I plan on replacing both fenders with Keystone Aftermarket Fenders, I just bought a rust free, dent free bed assembly from LKQ using one of my body shops discounts ($500 down from $1500  ), and then having one of my body shops repair any other rust and painting the entire truck Patriot Blue. I might change the front bumper and grill to the 99-01 Sport since I love that style the best. Thankfully most all of the body work will be free or just paying for materials and the fenders I will get at my shops cost.

While I'm replacing the bed, I plan on sand blasting and painting the frame with Por15. I will then swap over my strobes, light bar, tool box, and possibly replace the carpet inside the truck to freshen it up (only $150 shipped from ebay). 

I have a spare set of wheels and tires for my 04 so I'll be putting the goodyears on the 99 as well since they are basically new. Other than that I may put a leveling kit and a body lift on it eventually. 

Pictures of all of this will follow, I'll snap some of how it sits currently tonight.


----------



## MrPLow2011

You should have bought a Cummins. You may not be happy with the 5.9 gasser. They are a bit under powered for truck. But I hear ya on getting rid of payments. If your doors and rockers are bad you can call keystone and get replacement parts that weld in. They are alot cheaper and than replacing the whole rocker panel which goes half way up the door. And you can buy weld in bottom panels of the door also


----------



## plowguy43

Believe me I would've loved a cummins but to buy one would've put me in the same amount owed as I have on my 04. Just wasn't worth it. Plus the truck is only driven during the winter for plowing, to the dump ever 2 weeks, and when I put my boat in the water a few miles down the road. Otherwise it sits in my driveway for most of the year. 

I've owned a 97 and 01 Ram 1500 with the 5.9 and personally I think the torque in this motor moves loads just fine. Sometimes better than my HEMI, but all around the HEMI is far more powerful.
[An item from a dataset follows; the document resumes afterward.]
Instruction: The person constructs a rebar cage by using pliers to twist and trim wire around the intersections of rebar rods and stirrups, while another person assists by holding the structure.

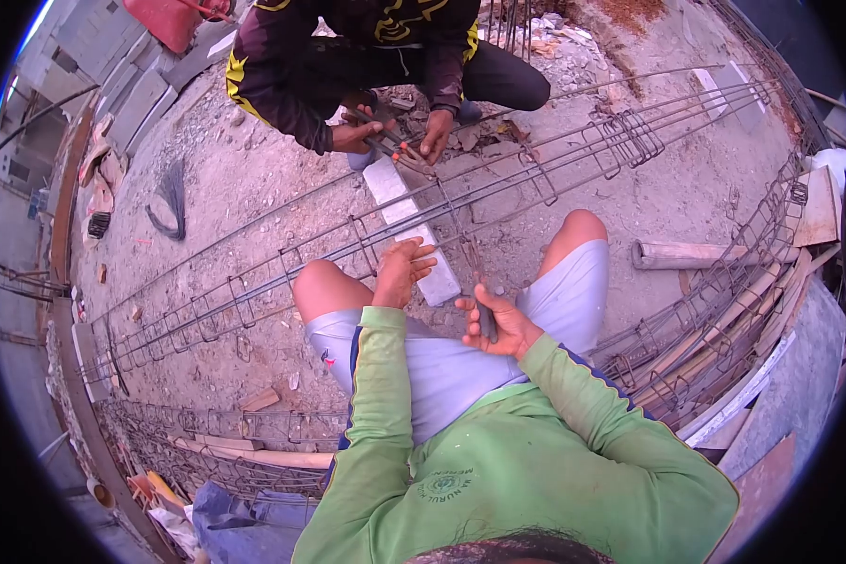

Sorry for the delay on pictures, been raining so I haven't ventured outside much. But I'm picking up the new bed today so I'll snap some pictures.


----------



## ram_tough2001

MrPLow2011;1284621 said:


> You should have bought a Cummins. You may not be happy with the 5.9 gasser. They are a bit under powered for truck. But I hear ya on getting rid of payments. If your doors and rockers are bad you can call keystone and get replacement parts that weld in. They are alot cheaper and than replacing the whole rocker panel which goes half way up the door. And you can buy weld in bottom panels of the door also


i have an 01 5.2 1/2 ton that i put an 8' hd fisher on and let me tell ya, not under powered at all! i can move mountains of snow with it, even when i had baldish tires on it. its a beast while plowing and the only upgrade i did was put diesel springs up front to handle the plow better.


----------



## Stik208

plowguy43;1284790 said:


> Sorry for the delay on pictures, been raining so I haven't ventured outside much.


No you don't say, I feel like I live in Seattle were on day 6 of rain down here. I am looking forward to the pics and good luck.


----------



## MrPLow2011

ram_tough2001;1284796 said:


> i have an 01 5.2 1/2 ton that i put an 8' hd fisher on and let me tell ya, not under powered at all! i can move mountains of snow with it, even when i had baldish tires on it. its a beast while plowing and the only upgrade i did was put diesel springs up front to handle the plow better.


1/2 tons are lighter by about 1300 pounds. So going from a truck with 345hp to a truck with 245hp is the reason i said he may feel it under powered. Trust me I hear yeah about the Dodge 1/2 ton my old 87 1500 with a 318 140/hp could move mountains also.

But I am sure losing a 400 payment a month can easily make a truck feel 10x better


----------



## plowguy43

ram_tough2001;1284796 said:


> i have an 01 5.2 1/2 ton that i put an 8' hd fisher on and let me tell ya, not under powered at all! i can move mountains of snow with it, even when i had baldish tires on it. its a beast while plowing and the only upgrade i did was put diesel springs up front to handle the plow better.





MrPLow2011;1284919 said:


> 1/2 tons are lighter by about 1300 pounds. So going from a truck with 345hp to a truck with 245hp is the reason i said he may feel it under powered. Trust me I hear yeah about the Dodge 1/2 ton my old 87 1500 with a 318 140/hp could move mountains also.
> 
> But I am sure losing a 400 payment a month can easily make a truck feel 10x better


Both good points. Thankfully my payment isn't that high but still, it'll be much nicer to bank the money rather than pay it out every month.



Stik208;1284812 said:


> No you don't say, I feel like I live in Seattle were on day 6 of rain down here. I am looking forward to the pics and good luck.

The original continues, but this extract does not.